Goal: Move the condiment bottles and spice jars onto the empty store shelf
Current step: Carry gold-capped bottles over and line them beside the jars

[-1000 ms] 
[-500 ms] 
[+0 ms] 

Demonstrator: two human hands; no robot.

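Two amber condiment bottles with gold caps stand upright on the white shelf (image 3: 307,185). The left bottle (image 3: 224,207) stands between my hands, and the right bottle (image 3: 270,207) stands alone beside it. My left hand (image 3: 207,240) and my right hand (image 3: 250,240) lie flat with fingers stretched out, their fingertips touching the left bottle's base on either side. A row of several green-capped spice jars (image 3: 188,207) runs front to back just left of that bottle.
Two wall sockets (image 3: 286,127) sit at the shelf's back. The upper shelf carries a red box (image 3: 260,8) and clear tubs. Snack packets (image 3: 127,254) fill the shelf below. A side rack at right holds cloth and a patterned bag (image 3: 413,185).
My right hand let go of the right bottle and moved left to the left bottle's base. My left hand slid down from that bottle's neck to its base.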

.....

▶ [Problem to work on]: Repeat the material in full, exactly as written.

▶ [Task result]:
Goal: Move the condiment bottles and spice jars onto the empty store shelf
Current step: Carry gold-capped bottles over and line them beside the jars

[-1000 ms] 
[-500 ms] 
[+0 ms] 

Demonstrator: two human hands; no robot.

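Two amber condiment bottles with gold caps stand upright on the white shelf (image 3: 307,185). The left bottle (image 3: 224,207) stands between my hands, and the right bottle (image 3: 270,207) stands alone beside it. My left hand (image 3: 207,240) and my right hand (image 3: 250,240) lie flat with fingers stretched out, their fingertips touching the left bottle's base on either side. A row of several green-capped spice jars (image 3: 188,207) runs front to back just left of that bottle.
Two wall sockets (image 3: 286,127) sit at the shelf's back. The upper shelf carries a red box (image 3: 260,8) and clear tubs. Snack packets (image 3: 127,254) fill the shelf below. A side rack at right holds cloth and a patterned bag (image 3: 413,185).
My right hand let go of the right bottle and moved left to the left bottle's base. My left hand slid down from that bottle's neck to its base.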

The work is done, and the output is complete.